Work-wise, do you have regrets or remorses?
Absolutely, yes. Sometimes, due to the sensation that all the compromises that had to be accepted wouldn’t have led me to the result I had in mind, I gave up even before going on set. That’s a big mistake, because every project, until it’s finished, can take another direction…but you don’t always have the strength to accept. That being said, you learn by doing and I hope the lost occasions will present themselves again.
If you weren’t a film director, what would you be?
The biggest dream, the real one, is being a father. I hope this dream will come true very soon.
What’s an unfinished project you’d like to dedicate yourself to?
Lots and lots of projects. Like any other film director, I wrote a feature and I hope I’ll find the right production to realize it with. It’s a very beautiful story, that I hope you’ll be able to watch soon: there’s a need for truth.
What do you hope for the future of the Italian creative scene?
Investments and, overall, freedom.

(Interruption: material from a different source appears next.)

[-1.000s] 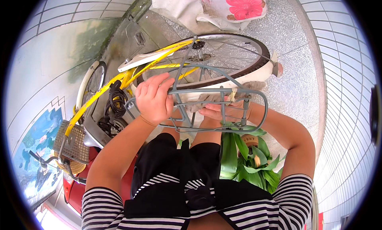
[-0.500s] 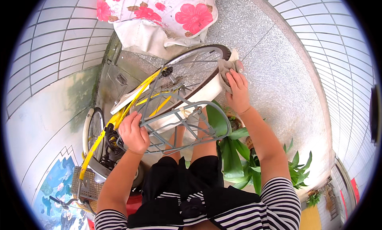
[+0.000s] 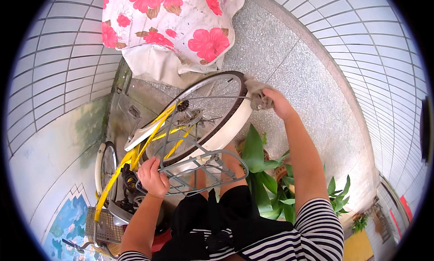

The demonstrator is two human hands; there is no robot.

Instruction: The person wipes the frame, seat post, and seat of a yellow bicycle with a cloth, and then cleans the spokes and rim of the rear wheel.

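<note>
A yellow bicycle (image 3: 124, 164) leans in front of me, its rear wheel (image 3: 217, 98) tilted and its white rear fender (image 3: 235, 123) curving along the tyre. My left hand (image 3: 153, 177) is closed on a bar of the grey rear rack (image 3: 212, 159). Out at the fender's far end, my right hand (image 3: 279, 105) grips a grey-brown cloth (image 3: 257, 87). The cloth lies over the fender's tip, next to the tyre, and hides that end.
Leafy potted plants (image 3: 266, 184) stand right of my legs. A floral cover (image 3: 172, 30) drapes over something at the far side. Tiled walls (image 3: 58, 48) rise on both sides. The front wheel (image 3: 107, 168) and basket (image 3: 104, 225) are at the left. Speckled floor (image 3: 289, 57) lies beyond the wheel.
My right hand and the cloth have moved outward along the fender onto its tip, which showed before. The left hand stays on the rack. The whole view has shifted, with the bicycle lower now.
</note>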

Day after day, I get in touch with a lot of young professionals, who have the will to work and talk about new realities. As to production, Italy tends to invest abroad or, if we refer to big projects, on foreign talents. On the contrary, we should make our talents grow, so that one day these young professionals will bring Italy abroad, making our story and reality known.
Lastly, what’s a question you’ve always wanted to answer but never been asked?
I’d like to suggest young artists to rely on positivity and create films, songs, books and, generally speaking, entertainment that aims not only at being thought-provoking but also at telling stories, rhythms and positive hopes. That’s what America has fed me with and that’s always given me the strength to recreate and regenerate myself. I think the country can change thanks to these new energies too. These incitements can increase our hope and teach us new feelings…because the dream starts from us and the energy we create inside and around us.